*** Opening INFORMATION SHOWN ***

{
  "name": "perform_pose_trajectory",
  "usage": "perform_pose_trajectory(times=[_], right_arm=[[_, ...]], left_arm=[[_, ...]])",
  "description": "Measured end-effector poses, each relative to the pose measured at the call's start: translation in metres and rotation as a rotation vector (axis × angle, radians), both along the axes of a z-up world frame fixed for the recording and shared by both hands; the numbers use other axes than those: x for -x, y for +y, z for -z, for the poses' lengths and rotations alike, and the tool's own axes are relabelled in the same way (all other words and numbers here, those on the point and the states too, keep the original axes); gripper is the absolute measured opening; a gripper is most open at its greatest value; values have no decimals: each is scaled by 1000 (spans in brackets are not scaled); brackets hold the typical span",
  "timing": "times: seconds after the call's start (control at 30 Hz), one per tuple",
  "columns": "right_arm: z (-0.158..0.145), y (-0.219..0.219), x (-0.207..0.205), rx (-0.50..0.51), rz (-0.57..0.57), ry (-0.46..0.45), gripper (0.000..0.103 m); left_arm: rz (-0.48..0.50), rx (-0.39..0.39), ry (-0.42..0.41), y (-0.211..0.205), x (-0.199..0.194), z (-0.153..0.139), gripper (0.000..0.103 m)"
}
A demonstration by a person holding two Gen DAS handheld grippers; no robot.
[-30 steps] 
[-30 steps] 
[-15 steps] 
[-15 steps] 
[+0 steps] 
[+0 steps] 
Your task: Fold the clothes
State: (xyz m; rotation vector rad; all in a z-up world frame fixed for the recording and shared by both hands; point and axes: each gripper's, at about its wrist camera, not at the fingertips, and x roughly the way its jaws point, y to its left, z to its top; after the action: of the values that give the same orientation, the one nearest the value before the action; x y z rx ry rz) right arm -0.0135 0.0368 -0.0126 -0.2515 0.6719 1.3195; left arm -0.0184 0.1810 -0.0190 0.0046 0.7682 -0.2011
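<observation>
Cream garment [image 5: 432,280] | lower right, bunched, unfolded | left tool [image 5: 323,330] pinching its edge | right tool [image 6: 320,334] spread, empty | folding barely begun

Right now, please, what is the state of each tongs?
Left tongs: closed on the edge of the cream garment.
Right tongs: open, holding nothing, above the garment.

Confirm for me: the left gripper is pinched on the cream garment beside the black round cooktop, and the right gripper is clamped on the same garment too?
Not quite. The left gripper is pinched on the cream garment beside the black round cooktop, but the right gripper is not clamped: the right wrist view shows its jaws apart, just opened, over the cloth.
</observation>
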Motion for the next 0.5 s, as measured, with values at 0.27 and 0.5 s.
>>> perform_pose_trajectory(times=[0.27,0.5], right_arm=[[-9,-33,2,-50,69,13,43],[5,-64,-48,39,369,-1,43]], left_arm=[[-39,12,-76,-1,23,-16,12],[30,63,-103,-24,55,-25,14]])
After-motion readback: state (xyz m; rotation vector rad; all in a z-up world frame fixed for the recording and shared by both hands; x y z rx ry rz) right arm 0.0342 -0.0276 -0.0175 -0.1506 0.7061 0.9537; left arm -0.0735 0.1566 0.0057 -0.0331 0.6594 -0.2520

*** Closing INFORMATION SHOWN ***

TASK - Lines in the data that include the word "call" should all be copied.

EXERCISE SOLUTION -
  "description": "Measured end-effector poses, each relative to the pose measured at the call's start: translation in metres and rotation as a rotation vector (axis × angle, radians), both along the axes of a z-up world frame fixed for the recording and shared by both hands; the numbers use other axes than those: x for -x, y for +y, z for -z, for the poses' lengths and rotations alike, and the tool's own axes are relabelled in the same way (all other words and numbers here, those on the point and the states too, keep the original axes); gripper is the absolute measured opening; a gripper is most open at its greatest value; values have no decimals: each is scaled by 1000 (spans in brackets are not scaled); brackets hold the typical span",
  "timing": "times: seconds after the call's start (control at 30 Hz), one per tuple",

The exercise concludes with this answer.